A Alep, le régime d'Assad regagne du terrain

Le siège d'Alep n'en finit pas. ©REUTERS

L'aviation russe soutient les forces du régime syrien à Alep. Elle freine, par d'intenses raids, l'offensive des rebelles qui cherchent à desserrer le siège imposé à leurs quartiers.

Les forces du régime syrien, appuyées par des raids massifs russes, ont repris aux rebelles (et à leurs alliés jihadistes) plusieurs collines et villages dans la périphérie sud-ouest d'Alep, selon l'Observatoire syrien des droits de l'homme (OSDH).

• Le commandement rebelle associe le Front Fatah al Cham, héritier du Front al Nosra, et Ahrar al Cham.

Cette contre-offensive a réduit presque à néant les gains engrangés par les rebelles lors de leur offensive lancée dimanche pour briser le siège imposé par le régime à leurs quartiers dans l'est de la ville d'Alep.

Près de 250.000 civils vivent dans les quartiers d'Alep que contrôlent toujours les forces rebelles coupées du monde depuis que les troupes du régime appuyées par des milices chiite ont pris début juillet le dernier axe menant au Nord.

 

Que se passe-t-il sur le terrain?

→ Selon l'OSDH, les prorégime se sont emparés de deux collines et de deux petits villages au sud-ouest d'Alep mardi soir.
→ Le quotidien pro-gouvernemental al-Watan affirme que les forces du régime "avancent de nouveau au sud et sud-ouest d'Alep après les importants revers subis" par les groupes rebelles.

©AFP

Alep est divisée depuis juillet 2012 entre quartiers ouest aux mains du régime et quartiers est contrôlés par les rebelles et totalement assiégés depuis le 17 juillet par l'armée qui cherche à les reprendre.
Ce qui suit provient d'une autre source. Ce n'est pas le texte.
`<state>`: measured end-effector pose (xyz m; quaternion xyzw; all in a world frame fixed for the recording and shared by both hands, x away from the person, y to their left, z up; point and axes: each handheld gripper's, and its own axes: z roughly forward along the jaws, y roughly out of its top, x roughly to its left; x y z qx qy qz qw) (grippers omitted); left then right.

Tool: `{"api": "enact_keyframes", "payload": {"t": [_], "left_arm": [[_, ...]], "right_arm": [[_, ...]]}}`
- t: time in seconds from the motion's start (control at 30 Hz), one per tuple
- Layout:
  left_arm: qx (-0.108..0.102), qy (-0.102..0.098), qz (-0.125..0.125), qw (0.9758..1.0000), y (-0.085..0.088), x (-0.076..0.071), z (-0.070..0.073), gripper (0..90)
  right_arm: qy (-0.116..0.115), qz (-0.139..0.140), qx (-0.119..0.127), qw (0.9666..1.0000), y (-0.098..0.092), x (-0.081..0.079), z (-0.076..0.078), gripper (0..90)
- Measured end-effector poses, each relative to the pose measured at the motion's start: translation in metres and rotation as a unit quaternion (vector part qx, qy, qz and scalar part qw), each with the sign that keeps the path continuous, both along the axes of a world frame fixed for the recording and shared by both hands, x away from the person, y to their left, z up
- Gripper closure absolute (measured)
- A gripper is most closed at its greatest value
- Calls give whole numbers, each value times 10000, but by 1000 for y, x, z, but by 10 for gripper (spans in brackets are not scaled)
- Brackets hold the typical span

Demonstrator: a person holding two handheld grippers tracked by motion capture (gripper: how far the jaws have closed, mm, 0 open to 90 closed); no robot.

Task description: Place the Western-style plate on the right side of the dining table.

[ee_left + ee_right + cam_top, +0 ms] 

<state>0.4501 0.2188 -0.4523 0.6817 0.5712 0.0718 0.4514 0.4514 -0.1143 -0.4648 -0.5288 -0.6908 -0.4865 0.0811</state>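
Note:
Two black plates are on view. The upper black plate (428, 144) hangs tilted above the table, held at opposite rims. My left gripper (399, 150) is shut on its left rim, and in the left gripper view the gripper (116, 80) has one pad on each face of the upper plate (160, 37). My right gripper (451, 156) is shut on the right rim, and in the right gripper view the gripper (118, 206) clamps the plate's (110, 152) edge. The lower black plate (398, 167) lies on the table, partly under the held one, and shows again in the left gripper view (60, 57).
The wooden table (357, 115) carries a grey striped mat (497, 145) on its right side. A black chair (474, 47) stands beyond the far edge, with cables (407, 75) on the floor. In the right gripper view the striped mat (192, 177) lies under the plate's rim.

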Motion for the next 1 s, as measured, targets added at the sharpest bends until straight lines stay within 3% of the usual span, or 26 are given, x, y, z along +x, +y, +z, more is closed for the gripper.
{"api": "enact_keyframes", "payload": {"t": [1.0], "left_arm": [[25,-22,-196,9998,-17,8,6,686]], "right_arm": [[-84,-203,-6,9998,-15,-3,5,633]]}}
Dans la bataille, les rebelles sont soutenus par le groupe jihadiste Front Fateh al-Cham (ex-Front al-Nosra qui a coupé ses liens avec Al-Qaïda). Le régime est lui aidé par l'aviation russe et au sol par des combattants iraniens et du Hezbollah libanais, selon l'OSDH.

Dans la nuit, au moins 10 civils, dont quatre enfants, ont péri lors de bombardements rebelles sur des quartiers tenus par le gouvernement dans l'ouest d'Alep, selon l'OSDH. Depuis dimanche, plus de 40 civils ont été tués par les bombardement rebelles sur ces quartiers.

 

A nouveau des gaz toxiques?

L'OSDH parle de largage de barils explosifs du régime, mardi, sur la ville rebelle de Saraqeb, à 50 km au sud d'Alep. Cela aurait engendré 24 cas de suffocation. Si l'OSDH ne confirme pas que ces suffocations sont dues au gaz, les habitants et les rebelles ont affirmé qu'il s'agissait de chlore, ravivant le spectre de l'utilisation de gaz toxiques dans ce conflit qui a tué plus de 280.000 personnes depuis 2011.

Après l'attaque chimique qui avait provoqué la mort de centaines de personnes dans la région de la Ghouta orientale, à l'est de Damas, en août 2013, le régime s'était engagé à se défaire de son arsenal chimique. Mais l'Organisation pour l'interdiction des armes chimiques (OIAC), fait état depuis des mois du recours persistant à des gaz toxiques, sans toutefois désigner de coupable, rebelles ou régime.